### TASK DETAILS
Those lines of the records that contain "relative" are to be located and copied.

▶

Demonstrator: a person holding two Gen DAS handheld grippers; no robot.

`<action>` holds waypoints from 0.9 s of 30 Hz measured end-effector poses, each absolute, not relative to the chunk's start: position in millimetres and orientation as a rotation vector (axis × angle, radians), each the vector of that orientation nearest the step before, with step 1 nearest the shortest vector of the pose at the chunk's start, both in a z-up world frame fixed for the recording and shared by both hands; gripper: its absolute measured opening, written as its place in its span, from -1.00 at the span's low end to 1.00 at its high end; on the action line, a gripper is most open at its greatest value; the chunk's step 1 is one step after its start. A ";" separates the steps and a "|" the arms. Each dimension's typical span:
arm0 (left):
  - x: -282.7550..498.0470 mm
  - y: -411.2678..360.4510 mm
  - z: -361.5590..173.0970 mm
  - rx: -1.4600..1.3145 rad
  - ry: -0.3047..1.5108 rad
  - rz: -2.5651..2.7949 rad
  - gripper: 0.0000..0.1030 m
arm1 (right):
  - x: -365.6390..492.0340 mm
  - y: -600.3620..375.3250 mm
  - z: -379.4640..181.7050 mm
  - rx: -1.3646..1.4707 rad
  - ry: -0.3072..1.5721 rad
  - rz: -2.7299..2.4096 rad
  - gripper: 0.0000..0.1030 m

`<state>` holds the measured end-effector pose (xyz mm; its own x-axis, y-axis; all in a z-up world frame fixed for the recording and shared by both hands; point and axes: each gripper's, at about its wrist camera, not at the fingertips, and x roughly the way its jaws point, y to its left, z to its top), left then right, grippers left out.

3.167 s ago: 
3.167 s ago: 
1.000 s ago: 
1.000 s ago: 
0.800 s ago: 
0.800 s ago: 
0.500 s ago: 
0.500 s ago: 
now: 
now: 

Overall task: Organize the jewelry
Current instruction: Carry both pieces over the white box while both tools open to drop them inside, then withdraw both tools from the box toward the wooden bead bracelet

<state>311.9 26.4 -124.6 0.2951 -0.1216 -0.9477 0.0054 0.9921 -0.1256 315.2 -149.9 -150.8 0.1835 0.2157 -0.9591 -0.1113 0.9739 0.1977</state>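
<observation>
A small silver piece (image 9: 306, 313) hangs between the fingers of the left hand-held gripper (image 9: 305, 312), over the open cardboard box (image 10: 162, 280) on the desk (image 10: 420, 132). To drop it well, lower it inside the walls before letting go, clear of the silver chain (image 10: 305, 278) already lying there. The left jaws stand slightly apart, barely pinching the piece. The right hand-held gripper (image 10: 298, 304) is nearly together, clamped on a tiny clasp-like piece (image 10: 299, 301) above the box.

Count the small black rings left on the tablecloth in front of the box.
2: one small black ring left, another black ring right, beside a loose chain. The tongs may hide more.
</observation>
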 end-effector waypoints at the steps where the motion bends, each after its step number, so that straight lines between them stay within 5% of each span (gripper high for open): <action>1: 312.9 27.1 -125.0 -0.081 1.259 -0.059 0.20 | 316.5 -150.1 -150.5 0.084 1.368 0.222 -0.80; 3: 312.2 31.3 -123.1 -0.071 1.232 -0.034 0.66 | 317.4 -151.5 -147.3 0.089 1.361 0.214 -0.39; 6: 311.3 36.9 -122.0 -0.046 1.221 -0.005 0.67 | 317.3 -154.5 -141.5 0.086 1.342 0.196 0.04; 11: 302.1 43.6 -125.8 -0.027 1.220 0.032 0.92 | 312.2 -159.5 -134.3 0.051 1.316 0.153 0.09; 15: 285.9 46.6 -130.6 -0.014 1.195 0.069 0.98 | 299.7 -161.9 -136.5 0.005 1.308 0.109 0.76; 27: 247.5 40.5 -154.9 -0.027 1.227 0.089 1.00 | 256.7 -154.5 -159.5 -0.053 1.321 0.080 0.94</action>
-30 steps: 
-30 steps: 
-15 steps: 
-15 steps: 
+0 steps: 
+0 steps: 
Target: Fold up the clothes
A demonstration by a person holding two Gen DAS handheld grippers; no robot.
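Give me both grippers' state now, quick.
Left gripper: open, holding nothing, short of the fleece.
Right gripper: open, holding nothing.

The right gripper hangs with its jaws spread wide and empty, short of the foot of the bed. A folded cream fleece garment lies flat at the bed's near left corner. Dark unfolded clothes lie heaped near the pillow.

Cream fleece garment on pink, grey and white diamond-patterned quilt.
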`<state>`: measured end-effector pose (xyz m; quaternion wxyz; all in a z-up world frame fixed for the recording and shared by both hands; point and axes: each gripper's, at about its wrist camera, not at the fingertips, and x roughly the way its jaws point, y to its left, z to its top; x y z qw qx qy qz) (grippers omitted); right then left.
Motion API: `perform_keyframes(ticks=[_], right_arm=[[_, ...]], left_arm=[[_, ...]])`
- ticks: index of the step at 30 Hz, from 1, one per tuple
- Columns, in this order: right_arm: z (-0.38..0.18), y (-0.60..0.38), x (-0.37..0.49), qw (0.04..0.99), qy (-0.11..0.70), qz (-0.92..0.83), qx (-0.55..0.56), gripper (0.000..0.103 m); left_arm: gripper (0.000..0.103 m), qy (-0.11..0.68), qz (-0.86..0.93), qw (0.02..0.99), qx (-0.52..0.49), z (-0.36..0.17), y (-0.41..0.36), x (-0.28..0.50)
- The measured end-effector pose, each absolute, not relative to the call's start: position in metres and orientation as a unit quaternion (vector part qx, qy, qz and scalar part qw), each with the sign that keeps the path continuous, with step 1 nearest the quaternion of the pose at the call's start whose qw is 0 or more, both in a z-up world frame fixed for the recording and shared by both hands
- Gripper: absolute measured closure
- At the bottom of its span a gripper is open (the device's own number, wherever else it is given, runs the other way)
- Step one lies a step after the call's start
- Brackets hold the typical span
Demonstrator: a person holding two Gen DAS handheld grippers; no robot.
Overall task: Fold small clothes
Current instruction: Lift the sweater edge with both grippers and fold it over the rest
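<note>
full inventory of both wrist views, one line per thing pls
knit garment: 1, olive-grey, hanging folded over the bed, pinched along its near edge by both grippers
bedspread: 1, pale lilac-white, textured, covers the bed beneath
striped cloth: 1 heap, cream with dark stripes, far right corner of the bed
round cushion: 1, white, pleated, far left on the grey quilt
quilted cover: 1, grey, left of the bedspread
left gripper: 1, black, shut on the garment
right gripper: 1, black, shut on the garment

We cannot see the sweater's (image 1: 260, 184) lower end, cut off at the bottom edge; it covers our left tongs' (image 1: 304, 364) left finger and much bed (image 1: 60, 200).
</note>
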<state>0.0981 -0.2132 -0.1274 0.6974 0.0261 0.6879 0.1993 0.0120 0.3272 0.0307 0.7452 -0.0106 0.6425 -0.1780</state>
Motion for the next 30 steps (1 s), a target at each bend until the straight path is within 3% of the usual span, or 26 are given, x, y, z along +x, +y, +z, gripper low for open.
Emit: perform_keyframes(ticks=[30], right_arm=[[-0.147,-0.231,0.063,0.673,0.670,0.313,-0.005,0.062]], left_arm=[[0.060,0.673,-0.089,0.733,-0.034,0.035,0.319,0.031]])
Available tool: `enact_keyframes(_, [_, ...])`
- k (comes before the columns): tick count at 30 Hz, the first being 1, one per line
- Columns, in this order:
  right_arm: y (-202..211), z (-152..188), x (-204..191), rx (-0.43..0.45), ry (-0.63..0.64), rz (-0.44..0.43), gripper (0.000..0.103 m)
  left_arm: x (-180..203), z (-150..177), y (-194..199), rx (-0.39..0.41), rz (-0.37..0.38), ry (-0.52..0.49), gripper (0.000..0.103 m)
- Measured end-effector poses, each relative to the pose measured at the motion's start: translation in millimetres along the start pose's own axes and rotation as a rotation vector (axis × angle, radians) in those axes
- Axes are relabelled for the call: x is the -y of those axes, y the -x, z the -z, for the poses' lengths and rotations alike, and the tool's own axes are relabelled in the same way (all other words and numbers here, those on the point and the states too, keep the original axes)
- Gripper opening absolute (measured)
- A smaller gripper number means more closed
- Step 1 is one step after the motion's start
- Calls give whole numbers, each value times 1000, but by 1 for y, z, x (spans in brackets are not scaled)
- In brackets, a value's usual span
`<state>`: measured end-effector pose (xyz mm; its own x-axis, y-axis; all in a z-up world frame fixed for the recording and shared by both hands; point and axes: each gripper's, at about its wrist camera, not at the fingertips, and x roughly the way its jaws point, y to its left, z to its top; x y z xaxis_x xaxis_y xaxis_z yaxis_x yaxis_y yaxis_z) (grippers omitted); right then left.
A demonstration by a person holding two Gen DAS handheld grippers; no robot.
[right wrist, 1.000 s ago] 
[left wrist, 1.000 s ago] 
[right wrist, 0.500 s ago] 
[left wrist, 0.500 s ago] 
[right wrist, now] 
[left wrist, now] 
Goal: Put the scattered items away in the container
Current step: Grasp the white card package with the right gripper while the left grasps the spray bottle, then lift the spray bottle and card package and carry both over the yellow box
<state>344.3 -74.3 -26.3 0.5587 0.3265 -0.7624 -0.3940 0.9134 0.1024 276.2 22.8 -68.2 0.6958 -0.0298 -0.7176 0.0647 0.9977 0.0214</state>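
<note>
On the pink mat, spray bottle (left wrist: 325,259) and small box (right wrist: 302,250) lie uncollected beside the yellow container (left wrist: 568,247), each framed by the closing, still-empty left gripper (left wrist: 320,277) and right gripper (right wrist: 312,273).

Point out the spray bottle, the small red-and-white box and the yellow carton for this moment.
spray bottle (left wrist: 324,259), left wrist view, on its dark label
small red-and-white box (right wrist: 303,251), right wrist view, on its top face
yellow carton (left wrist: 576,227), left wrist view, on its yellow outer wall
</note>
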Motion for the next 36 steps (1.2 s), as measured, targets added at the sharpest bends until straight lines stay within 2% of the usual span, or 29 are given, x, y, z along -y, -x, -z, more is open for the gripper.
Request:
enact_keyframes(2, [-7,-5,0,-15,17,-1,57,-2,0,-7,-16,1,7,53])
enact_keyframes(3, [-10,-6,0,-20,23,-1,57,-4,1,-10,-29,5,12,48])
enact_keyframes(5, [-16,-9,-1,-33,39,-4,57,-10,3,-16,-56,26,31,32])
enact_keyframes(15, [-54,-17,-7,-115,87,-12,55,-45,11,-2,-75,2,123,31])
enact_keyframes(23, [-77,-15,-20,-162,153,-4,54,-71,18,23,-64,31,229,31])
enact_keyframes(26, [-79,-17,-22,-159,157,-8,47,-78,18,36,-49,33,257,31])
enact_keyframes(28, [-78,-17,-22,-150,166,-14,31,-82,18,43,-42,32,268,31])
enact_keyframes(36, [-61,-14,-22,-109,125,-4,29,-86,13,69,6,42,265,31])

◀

### SOLUTION
`<action>` holds waypoints from 0.9 s of 30 Hz measured end-effector poses, each absolute, not relative to the chunk's start: position in millimetres and orientation as a rotation vector (axis × angle, radians), each the vector of that orientation nearest the step before, with step 1 nearest the shortest vector of the pose at the chunk's start, both in a z-up world frame fixed for the recording and shared by both hands; gripper: its absolute measured opening, written as its place in its span, from -1.00 at the span's low end to 1.00 at its high end; on the action line, a gripper is most open at its greatest value; the chunk's step 1 is one step after its start. A ";" separates the steps and a "|" the arms. Each dimension's typical span:
- The measured end-effector pose, each absolute, not relative to the call's start: position in metres and orientation as a unit quaternion (vector part qx, qy, qz and scalar part qw), each with the sign that keeps the path continuous, with step 1 nearest the quaternion of the pose at the call's start whose qw is 0 or more, both in a z-up world frame fixed for the recording and shared by both hands
- Measured end-effector poses, each relative to the pose measured at the motion's start: translation in millimetres along the start pose's own axes and rotation as a rotation vector (axis × angle, radians) in those axes

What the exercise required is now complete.